Crash is hoping his witchcraft-free veep will pull one out of her "hole in the sheet," as she did at the convention. It's possible. If the Dems as always contain the seeds of their own undoing, then someone has advised Biden to back off and "treat her like a lady." This will assure a victory for the moose-muncher. Also, debates now are so scripted, and the questions so contrived, that she might just be able to pull it off. And of course, when she blathers on about God and hubby and kidlets yada yada yada, that will win her points with the idiots who want Plain Folks making our decisions for us.

Biden needs to not be a wuss and to insist on keeping to the issues.

You don't have to burn books to destroy a culture. Just get people to stop reading them.
---Ray Bradbury

McShame is to blame...

As the curtain falls on McZero and his "best [sic] choice," the G0Pers struggling to survive thrash around and conclude that cutting McPutz and "best [sic] choice" loose is their only remaining chance. They've dumped all over BushCo. and only the dingleberries still swallow the koolaid.

As the seed is planted so grows the tree

Obama says McCain is RIGHT Excerpts from the debate.

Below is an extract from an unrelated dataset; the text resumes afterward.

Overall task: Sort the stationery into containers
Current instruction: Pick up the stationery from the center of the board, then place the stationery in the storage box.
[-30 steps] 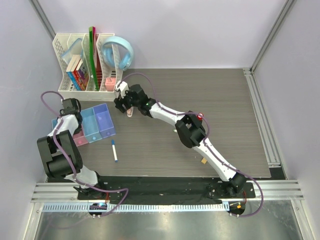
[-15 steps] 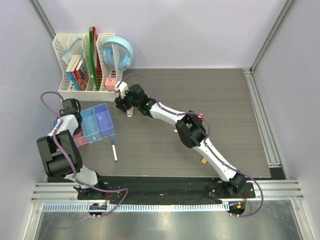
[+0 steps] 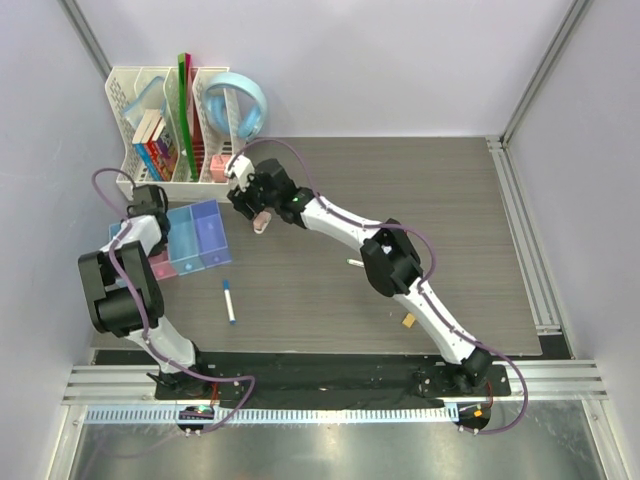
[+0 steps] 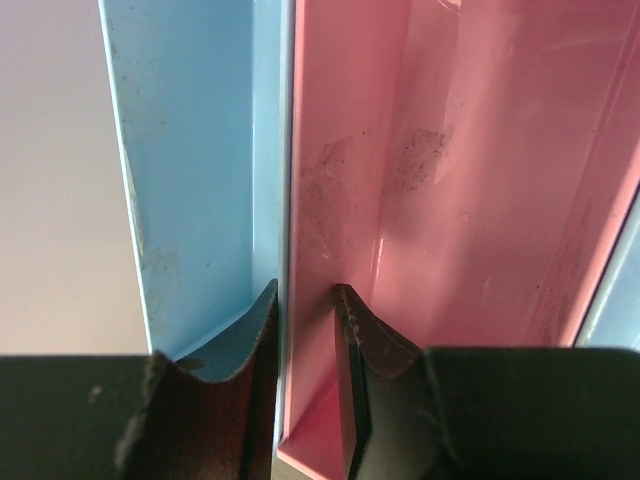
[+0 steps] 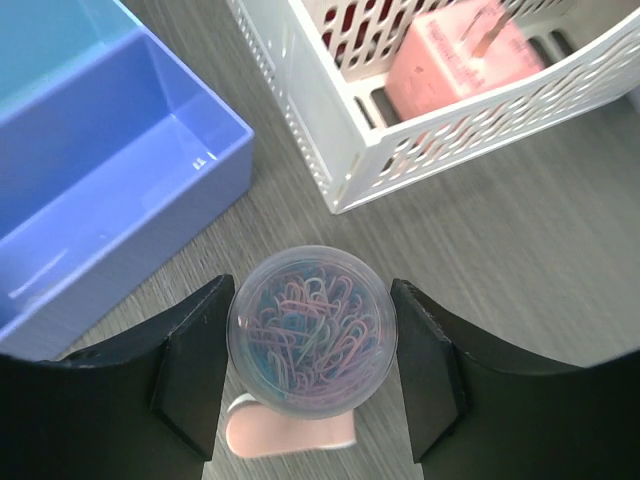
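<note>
Right hand (image 5: 312, 300) is closed snugly around the clip tub (image 5: 312, 345), just beside the purple end of the bins (image 3: 195, 235). The tub looks light, rigid and smooth, likely slippery, so gripping across its middle suits. Left hand (image 4: 305, 320), nearly shut, pinches the bins' blue-pink wall.

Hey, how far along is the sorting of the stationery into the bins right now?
Nothing looks sorted: the bins show empty where visible. In hand: the right end effector grips a jar of paper clips beside the purple bin; the left end effector straddles a bin wall. Left: the marker lies on the table.
</note>
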`<state>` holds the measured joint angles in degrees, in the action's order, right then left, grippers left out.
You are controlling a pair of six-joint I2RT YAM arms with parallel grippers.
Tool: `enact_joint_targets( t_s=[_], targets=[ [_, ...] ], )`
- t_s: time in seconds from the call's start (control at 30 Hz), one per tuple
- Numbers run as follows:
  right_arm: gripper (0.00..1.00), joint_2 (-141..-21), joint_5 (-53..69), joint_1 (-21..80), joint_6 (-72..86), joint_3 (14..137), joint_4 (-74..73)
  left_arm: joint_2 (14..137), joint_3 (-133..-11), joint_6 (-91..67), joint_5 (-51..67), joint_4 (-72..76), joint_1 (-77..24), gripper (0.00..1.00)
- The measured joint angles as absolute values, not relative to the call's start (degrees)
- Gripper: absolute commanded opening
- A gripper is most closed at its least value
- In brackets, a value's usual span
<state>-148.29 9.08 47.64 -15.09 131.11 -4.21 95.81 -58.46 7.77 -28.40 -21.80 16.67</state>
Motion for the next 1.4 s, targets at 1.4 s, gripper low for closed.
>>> enact_joint_targets(
  t_s=[1.4],
  targets=[
    [0.28,-139.94,10.02,50.87,-16.69,132.90,-10.09,100.60,-62.94,5.91,-30.55,-19.00,2.20,0.24]
  ],
)
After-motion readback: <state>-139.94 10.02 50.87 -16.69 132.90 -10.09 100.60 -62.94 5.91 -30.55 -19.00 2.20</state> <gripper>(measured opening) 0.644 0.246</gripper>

1. Well, I think Senator McCain’s absolutely right that we need more responsibility …
2. Well, Senator McCain is absolutely right that the earmarks process has been abused …
3. And he’s also right that oftentimes lobbyists and special interests are the ones that are introducing these kinds of requests ….
4. Now, John mentioned the fact that business taxes on paper are high in this country, and he’s absolutely right.
5. But John is right we have to make cuts.
6. Senator McCain is absolutely right that the violence has been reduced as a consequence of the extraordinary sacrifice of our troops and our military families.
7. And, John, I — you’re absolutely right that presidents have to be prudent in what they say.
8. Now, Senator McCain is also right that it’s difficult.
9. Senator McCain is absolutely right, we cannot tolerate a nuclear Iran.

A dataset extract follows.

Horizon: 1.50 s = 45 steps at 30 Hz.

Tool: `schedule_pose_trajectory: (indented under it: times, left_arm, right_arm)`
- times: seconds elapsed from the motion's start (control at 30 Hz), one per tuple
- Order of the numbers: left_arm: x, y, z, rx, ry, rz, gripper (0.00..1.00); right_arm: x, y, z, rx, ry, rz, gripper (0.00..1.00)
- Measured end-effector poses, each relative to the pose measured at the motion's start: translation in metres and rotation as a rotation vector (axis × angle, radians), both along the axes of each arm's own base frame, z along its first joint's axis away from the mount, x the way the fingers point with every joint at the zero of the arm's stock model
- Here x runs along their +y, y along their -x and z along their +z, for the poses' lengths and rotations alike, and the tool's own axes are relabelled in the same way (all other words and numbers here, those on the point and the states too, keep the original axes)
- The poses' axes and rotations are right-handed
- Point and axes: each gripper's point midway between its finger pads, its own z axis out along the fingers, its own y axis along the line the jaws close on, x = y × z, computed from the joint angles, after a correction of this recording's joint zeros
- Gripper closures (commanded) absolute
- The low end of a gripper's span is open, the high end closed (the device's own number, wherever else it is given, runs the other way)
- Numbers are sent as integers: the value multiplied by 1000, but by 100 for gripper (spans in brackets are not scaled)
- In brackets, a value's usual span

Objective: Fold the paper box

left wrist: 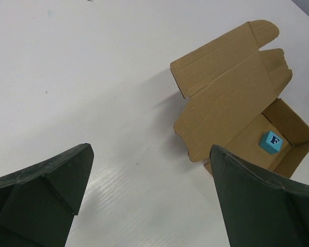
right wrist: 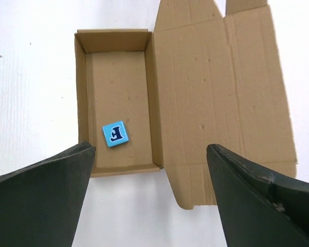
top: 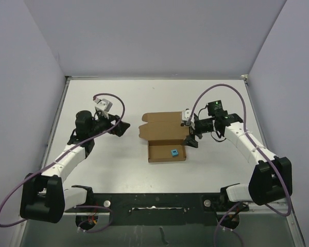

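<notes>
The paper box [top: 162, 126] is brown cardboard in the middle of the table. Its lid lies flat toward the back and its tray [top: 159, 152] stands formed at the front, open. A tiny blue cube [top: 173, 152] lies inside the tray. My left gripper [top: 122, 128] is open and empty, a short way left of the lid. My right gripper [top: 191, 134] is open and empty, at the box's right end. In the left wrist view the gripper [left wrist: 149, 154] is over bare table, with the box [left wrist: 226, 87] ahead to the right. In the right wrist view the gripper [right wrist: 150, 149] straddles the near end of the box [right wrist: 216, 87], and the cube [right wrist: 115, 134] shows.
The white table [top: 118, 170] is closed in by grey walls at the left, back and right. A black base rail [top: 154, 201] runs along the near edge. Purple cables [top: 116, 105] loop above both arms.
</notes>
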Motion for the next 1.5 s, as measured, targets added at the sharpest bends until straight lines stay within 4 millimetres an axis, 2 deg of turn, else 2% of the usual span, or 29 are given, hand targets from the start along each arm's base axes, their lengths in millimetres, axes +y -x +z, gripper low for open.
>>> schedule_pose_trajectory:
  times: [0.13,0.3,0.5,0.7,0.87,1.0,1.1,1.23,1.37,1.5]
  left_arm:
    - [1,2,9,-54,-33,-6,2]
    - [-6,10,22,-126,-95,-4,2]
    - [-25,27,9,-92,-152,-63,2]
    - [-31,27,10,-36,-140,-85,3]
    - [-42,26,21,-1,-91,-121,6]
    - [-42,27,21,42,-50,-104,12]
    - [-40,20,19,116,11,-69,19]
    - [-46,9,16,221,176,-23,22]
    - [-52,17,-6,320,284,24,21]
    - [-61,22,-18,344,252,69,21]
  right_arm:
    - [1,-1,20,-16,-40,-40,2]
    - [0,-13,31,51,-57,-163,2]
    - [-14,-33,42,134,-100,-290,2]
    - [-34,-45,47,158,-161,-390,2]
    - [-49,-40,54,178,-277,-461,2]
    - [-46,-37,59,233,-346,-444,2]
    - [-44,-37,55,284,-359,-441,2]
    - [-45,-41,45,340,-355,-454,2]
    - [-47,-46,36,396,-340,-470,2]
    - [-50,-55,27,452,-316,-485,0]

Geez, if McCain is right that often, why not just elect him President?

momo...

You have just given 9 examples of cherry-picking. If you had bothered to list these quotes in context, you'd have to admit that grampy mc-crash crash isn't the best candidate.

a few reasons not to pick grampy:
1.) his policies read like Bush mark II.
2.) his notorious temper.
3.) his tendency to get lost in the middle of a sentence.
4.) does anybody really want Palin in office, when grampy croaks?
4.1.) her husband's a traitor.
4.2.) she doesn't seem to understand financing (22 million into the red for her town.)
4.3.) her failed policy of abstinence only education.
4.4.) her failed attempt at censorship.
4.5.) her very creepy little church.
5.) his grandstanding trip to DC may have delayed the bailout plan.
6.) his misunderstanding of how the Fed, the SEC, and the economy actually work.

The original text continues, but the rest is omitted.